Geek2Geek – Centralized Logging

Last week it happened again. Geek2Geek!

Geek2Geek_1_twitter

This time we came together at Flyeralarm in Berlin to talk about centralized logging. That is an interesting topic for all companies which have to scale. As soon you have more than 1 server you need to think about how you collect and analyze your log files in a distributed system. There are a couple good solutions out there for this problem.

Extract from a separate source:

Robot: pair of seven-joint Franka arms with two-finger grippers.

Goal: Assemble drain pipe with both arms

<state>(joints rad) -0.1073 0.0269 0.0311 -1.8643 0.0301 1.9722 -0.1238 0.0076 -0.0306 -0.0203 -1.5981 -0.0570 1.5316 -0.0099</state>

Jilles van Gurp did the first talk about the ELKstack. ELK stands for E = Elasticsearch, L = Logstash and K = Kibana. All three products belong to the Elasticsearch company and they work all together smoothly in harmony. Jilles showed us how they use the ELK stack at Linko to build the LinkoApp.

Geek2Geek_2_linkoapp

Jilles gave us a short intro to the technology on a couple slides before he switched to the live demo. It was very interesting to listen to his real-world experiences with the ELK stack.

Geek2Geek_3_colectd

The learning from the past couple months are, it is easy to setup but you should be careful with the Elasticsearch cluster. Don’t shut it down all at once 😉

After the first presentation the Pizza arrived and we took a little break with Pizza & Beer.

Geek2Geek_4_pizza

Lennart is THE guy behind Graylog2. He started the project a couples years ago at Jimdo. The very first version was implemented in Ruby. Graylog2 is a completely rewrite in Java. Lennart is also CoFounder of Torch, the company behind Graylog2.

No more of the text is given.